Records from a dataset
------------------------------------------------------------

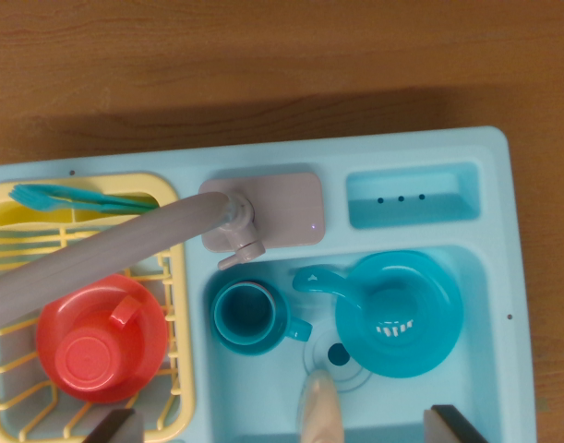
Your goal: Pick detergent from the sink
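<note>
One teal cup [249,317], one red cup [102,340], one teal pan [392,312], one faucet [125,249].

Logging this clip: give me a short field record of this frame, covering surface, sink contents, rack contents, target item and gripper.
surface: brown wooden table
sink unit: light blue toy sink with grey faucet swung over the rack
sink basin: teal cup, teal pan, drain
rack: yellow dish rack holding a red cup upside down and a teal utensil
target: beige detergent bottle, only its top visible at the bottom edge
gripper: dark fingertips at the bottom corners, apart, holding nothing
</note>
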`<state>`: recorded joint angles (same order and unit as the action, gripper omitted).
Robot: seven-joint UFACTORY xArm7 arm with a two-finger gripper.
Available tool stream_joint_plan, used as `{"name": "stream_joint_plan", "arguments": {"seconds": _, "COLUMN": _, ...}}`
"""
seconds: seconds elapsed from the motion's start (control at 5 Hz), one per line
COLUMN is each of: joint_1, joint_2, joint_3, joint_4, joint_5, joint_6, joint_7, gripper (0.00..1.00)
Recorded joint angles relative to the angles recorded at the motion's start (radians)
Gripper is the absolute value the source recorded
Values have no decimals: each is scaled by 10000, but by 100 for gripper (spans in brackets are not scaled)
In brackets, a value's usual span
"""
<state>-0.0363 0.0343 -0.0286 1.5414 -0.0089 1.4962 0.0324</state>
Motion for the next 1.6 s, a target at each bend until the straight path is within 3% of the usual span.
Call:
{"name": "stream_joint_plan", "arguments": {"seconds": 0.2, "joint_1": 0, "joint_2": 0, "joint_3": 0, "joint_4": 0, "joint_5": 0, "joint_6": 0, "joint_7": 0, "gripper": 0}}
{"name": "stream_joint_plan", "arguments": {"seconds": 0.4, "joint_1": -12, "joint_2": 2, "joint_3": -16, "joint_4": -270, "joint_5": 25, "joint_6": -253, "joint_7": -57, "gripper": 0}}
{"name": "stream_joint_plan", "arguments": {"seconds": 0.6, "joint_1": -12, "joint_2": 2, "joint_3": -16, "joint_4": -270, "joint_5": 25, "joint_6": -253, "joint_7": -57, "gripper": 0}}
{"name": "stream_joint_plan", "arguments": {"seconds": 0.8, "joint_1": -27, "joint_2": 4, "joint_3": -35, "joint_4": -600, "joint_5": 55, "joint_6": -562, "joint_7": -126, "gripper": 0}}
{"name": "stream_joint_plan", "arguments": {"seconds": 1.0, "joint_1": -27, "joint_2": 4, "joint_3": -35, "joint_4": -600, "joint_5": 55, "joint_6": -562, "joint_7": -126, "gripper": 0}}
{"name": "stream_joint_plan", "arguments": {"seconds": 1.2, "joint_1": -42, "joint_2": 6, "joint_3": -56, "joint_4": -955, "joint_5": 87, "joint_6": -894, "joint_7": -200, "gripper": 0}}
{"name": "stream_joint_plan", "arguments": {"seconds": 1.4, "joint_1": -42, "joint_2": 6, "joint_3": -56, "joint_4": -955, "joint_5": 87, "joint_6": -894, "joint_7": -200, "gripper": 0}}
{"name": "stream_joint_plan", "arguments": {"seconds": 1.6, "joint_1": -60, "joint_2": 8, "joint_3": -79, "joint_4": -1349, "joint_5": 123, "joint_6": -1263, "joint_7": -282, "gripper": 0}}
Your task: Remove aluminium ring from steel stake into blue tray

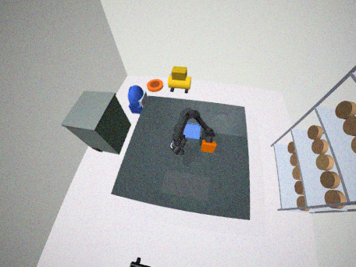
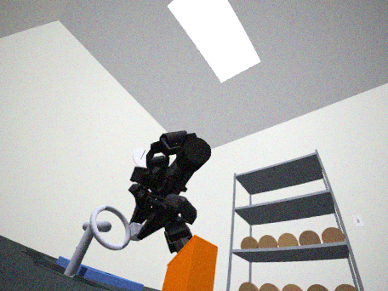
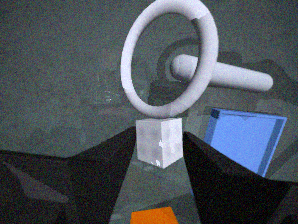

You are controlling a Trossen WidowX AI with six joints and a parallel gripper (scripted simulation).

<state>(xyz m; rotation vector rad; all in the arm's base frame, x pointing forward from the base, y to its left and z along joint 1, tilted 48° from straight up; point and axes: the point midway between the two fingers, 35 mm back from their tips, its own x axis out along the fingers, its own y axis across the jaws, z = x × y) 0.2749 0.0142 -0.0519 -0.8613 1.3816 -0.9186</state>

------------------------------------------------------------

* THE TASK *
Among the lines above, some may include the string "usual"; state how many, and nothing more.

* RESPONSE BELOW *
2